═══ Input

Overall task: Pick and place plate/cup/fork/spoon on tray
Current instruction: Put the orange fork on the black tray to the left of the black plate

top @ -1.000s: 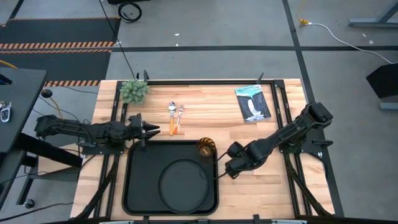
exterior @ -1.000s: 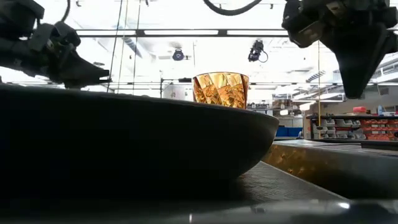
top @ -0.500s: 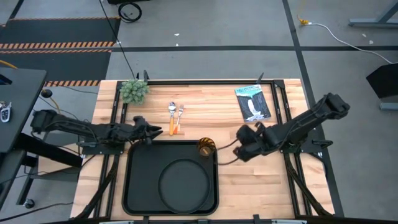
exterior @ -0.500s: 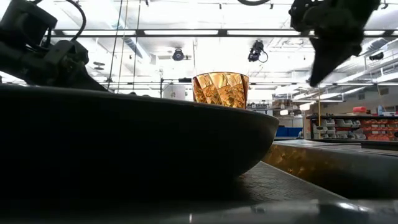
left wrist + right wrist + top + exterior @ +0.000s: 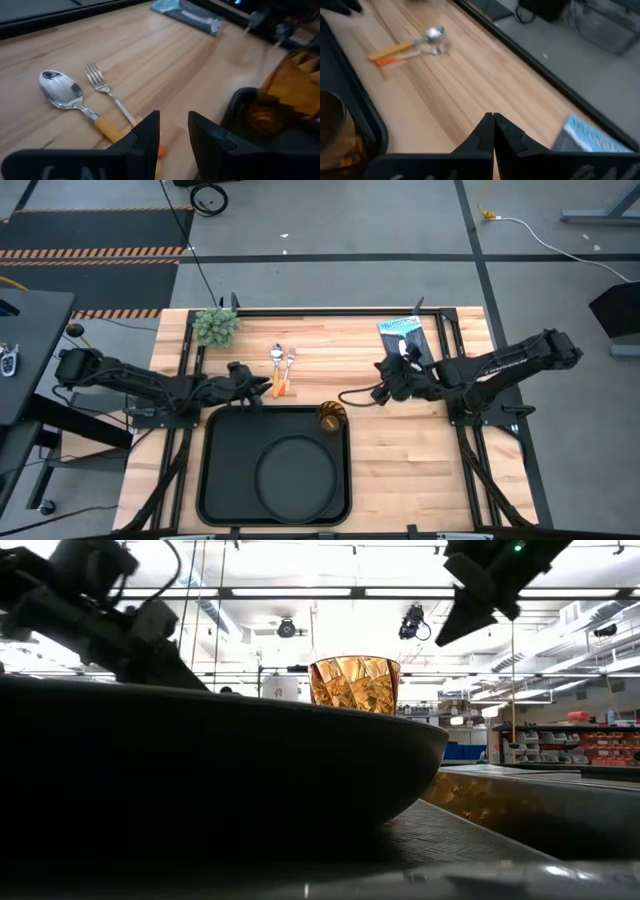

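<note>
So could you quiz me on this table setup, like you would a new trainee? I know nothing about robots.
1. True or false: the plate already lies inside the tray.
2. Which pincer is nearest the fork and spoon? A) left B) right C) neither, both are equally far
3. Fill the gap: the cup stands in the tray's far ____ corner, seen from above.

Key:
1. True.
2. A. The left pincer sits open by the orange handles; the right pincer, shut and empty, hangs over bare wood near the booklet.
3. Right.
</note>
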Available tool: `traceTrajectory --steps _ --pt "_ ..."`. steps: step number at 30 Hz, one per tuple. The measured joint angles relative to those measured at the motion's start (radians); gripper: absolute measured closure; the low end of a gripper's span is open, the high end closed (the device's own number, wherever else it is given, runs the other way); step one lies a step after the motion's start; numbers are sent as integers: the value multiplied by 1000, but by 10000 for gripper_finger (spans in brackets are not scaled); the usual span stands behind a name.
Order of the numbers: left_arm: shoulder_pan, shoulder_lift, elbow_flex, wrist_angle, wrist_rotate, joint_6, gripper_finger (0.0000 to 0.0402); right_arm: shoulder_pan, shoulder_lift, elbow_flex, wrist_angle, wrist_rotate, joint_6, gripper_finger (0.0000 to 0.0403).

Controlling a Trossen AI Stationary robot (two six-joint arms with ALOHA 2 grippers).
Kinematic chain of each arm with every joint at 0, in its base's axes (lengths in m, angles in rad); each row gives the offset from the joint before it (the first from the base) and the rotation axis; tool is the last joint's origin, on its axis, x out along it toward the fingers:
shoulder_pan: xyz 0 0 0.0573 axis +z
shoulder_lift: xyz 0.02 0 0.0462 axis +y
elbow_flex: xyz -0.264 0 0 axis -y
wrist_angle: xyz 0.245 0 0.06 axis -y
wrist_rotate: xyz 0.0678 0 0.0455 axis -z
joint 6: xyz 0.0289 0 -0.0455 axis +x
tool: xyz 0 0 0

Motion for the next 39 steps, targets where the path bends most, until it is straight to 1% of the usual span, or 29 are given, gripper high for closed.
traceTrajectory --steps 6,10,14,18,22,23,25,30,32,34,37,39 --pt "76 141 44 0 21 0 292 -98 -24 -50 232 -104 -221 398" --pt "120 213 75 2 52 0 292 -163 -25 -57 379 -115 -333 398" --pt "156 265 115 2 58 10 292 -230 -25 -57 624 -122 -507 398" --pt "193 308 165 2 116 69 292 -288 -26 -57 896 -149 -676 398" --pt "231 349 217 -3 164 131 292 -317 -26 -57 1077 -153 -779 398" --pt "240 357 229 -3 172 153 292 -320 -26 -57 1109 -165 -790 398" --pt "255 374 249 -3 180 176 292 -321 -26 -57 1148 -224 -796 398" --pt "268 400 274 -3 182 179 292 -316 -25 -56 1192 -451 -795 398" --pt "266 404 279 -3 182 178 292 -312 -19 -56 1206 -520 -788 398" --pt "265 404 279 1 184 171 292 -310 -5 -56 1256 -551 -798 398" --pt "266 404 279 4 182 117 292 -311 8 -53 1325 -553 -851 398" --pt "262 404 279 9 181 67 292 -311 9 -35 1325 -553 -854 398"
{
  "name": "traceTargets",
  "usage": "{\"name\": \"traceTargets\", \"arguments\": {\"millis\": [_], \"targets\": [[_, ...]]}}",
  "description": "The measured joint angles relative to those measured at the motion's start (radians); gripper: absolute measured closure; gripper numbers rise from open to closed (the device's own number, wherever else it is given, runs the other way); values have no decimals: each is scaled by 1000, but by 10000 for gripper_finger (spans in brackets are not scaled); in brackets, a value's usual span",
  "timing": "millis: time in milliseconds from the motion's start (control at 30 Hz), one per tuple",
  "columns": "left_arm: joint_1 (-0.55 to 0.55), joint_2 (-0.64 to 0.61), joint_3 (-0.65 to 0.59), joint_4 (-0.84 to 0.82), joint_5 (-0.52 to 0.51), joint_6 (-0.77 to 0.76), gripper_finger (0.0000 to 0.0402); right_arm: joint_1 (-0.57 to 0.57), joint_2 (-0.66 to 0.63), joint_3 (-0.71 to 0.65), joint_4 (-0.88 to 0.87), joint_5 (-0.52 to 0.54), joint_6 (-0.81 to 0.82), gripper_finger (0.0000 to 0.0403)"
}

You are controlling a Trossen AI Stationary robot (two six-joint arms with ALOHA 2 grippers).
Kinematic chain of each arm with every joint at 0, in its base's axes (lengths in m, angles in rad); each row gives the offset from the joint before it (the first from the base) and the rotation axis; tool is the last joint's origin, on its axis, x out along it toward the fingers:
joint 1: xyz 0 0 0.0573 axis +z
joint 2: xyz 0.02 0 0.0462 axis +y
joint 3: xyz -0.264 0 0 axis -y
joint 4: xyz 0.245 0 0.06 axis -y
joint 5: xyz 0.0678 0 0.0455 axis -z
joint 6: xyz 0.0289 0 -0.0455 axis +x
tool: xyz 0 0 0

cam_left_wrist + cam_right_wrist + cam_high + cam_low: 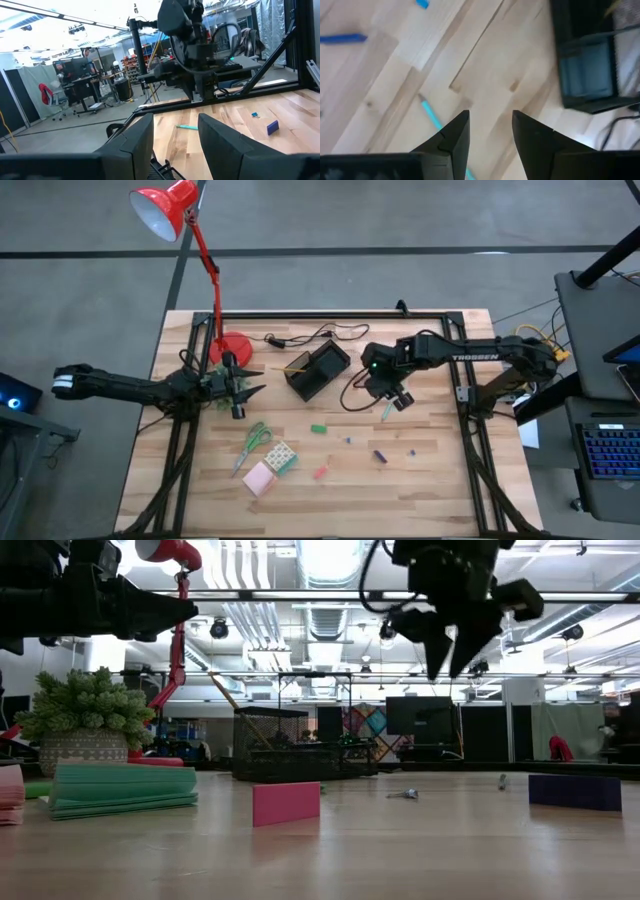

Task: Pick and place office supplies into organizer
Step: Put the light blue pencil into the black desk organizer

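Wooden counter [440, 480] is strewn with supplies, scissors [256, 442] and pink pad [259, 479] among them, well apart from the organizer [317, 370] (barely begun, I judge), while the right end effector [397, 401] hovers parted and empty above a teal pen [433, 117], the left end effector [243, 385] idling parted by the lamp.

A red desk lamp [170, 210] and black cable [310, 337] occupy the wooden table [430, 480].
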Motion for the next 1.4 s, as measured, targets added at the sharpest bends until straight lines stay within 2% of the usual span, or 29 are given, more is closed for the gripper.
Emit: {"name": "traceTargets", "arguments": {"millis": [633, 967, 1233, 1400], "targets": [[0, 0, 0, 0, 0, -1, 259, 0, 0, -257, 67, 19, 5, 280], [0, 0, 0, 0, 0, -2, 259, 0, 0, -348, 178, 130, -5, 266], [0, 0, 0, 0, 0, -2, 259, 0, 0, -385, 198, 131, -33, 246], [0, 0, 0, 0, 0, -2, 259, 0, 0, -394, 215, 131, -76, 248]]}}
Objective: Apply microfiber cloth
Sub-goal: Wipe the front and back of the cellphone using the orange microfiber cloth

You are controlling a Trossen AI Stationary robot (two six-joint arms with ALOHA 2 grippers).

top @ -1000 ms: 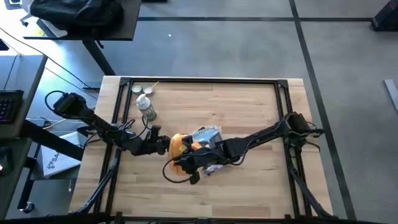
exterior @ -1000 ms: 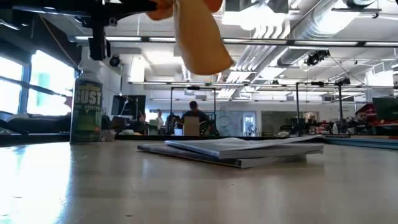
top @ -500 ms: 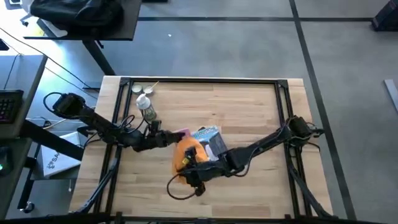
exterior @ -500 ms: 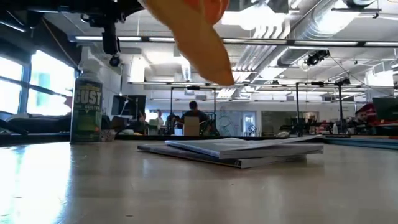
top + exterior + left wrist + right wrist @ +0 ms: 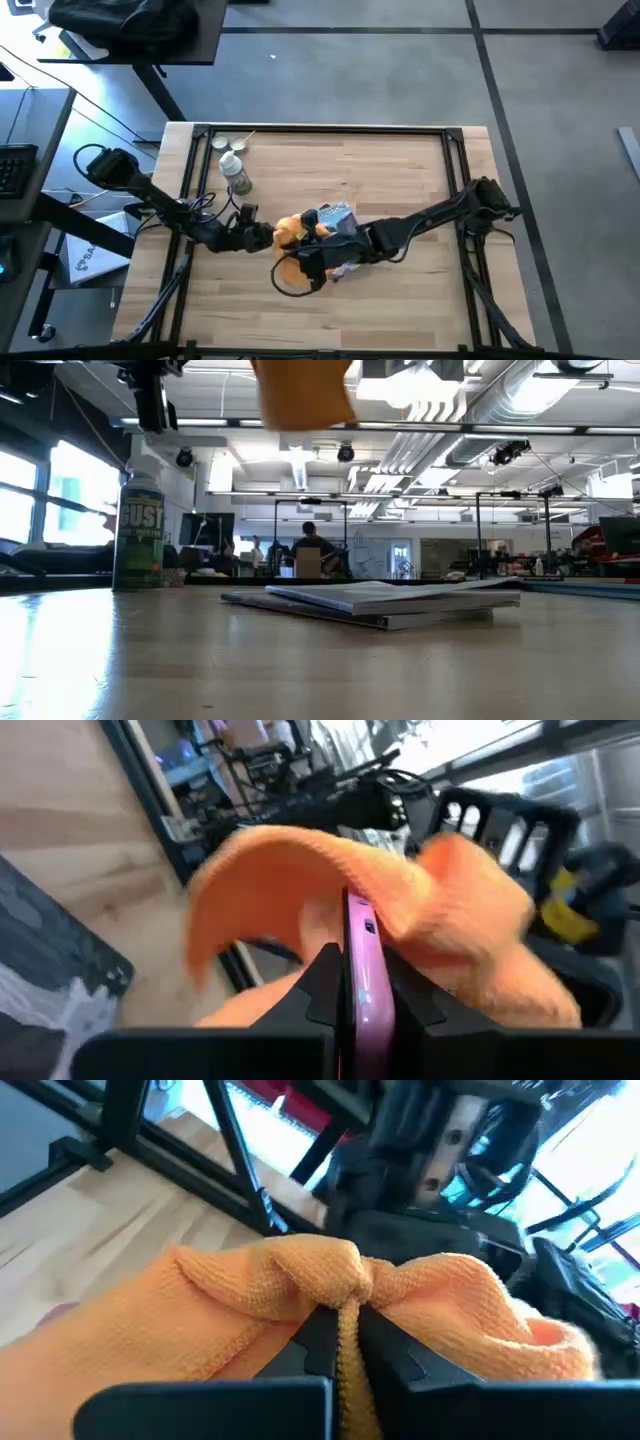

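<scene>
The orange-yellow microfiber cloth (image 5: 289, 232) is up in the air over the table's middle, bunched over a flat phone with a pink edge (image 5: 361, 955). My left gripper (image 5: 264, 236) is shut on the phone. My right gripper (image 5: 300, 256) comes from the right and is shut on the cloth (image 5: 300, 1295). In the low view only the cloth's lower end (image 5: 300, 395) shows, at the top. The phone's face is hidden by the cloth. My left gripper pinches the phone between its two fingers (image 5: 325, 975), which lie on the two flat faces. The pink edge (image 5: 362, 982) stands up between them. The phone is lifted clear of the table, its far end under the cloth. My right gripper pinches a gathered fold of the cloth (image 5: 346, 1308) between its two fingers, several layers bunched together. It comes roughly level from the table's right. The cloth is lifted clear, spreads over the phone beyond the fingers, and is slack.
A blue-grey printed packet (image 5: 336, 216) lies flat on the table just beyond the grippers, also the packet (image 5: 380, 598) in the low view. A spray bottle (image 5: 237, 175) stands at the far left, with small lids (image 5: 225, 143) behind it. A black frame runs along the table's edges.
My right gripper has carried the cloth a little toward the near edge and back again, over the phone. My left gripper has gone slightly toward the right and returned. The cloth's hanging end has risen and now sits higher above the table.
</scene>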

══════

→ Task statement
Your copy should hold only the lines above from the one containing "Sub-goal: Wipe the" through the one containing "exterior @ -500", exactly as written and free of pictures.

→ Response for this exercise
Sub-goal: Wipe the front and back of the cellphone using the orange microfiber cloth

You are controlling a Trossen AI Stationary robot (two six-joint arms with ALOHA 2 grippers).

top @ -1000 ms: 
exterior @ -1000 ms: 
top @ -500 ms: 
exterior @ -500 ms: 

No additional work is needed on this exercise.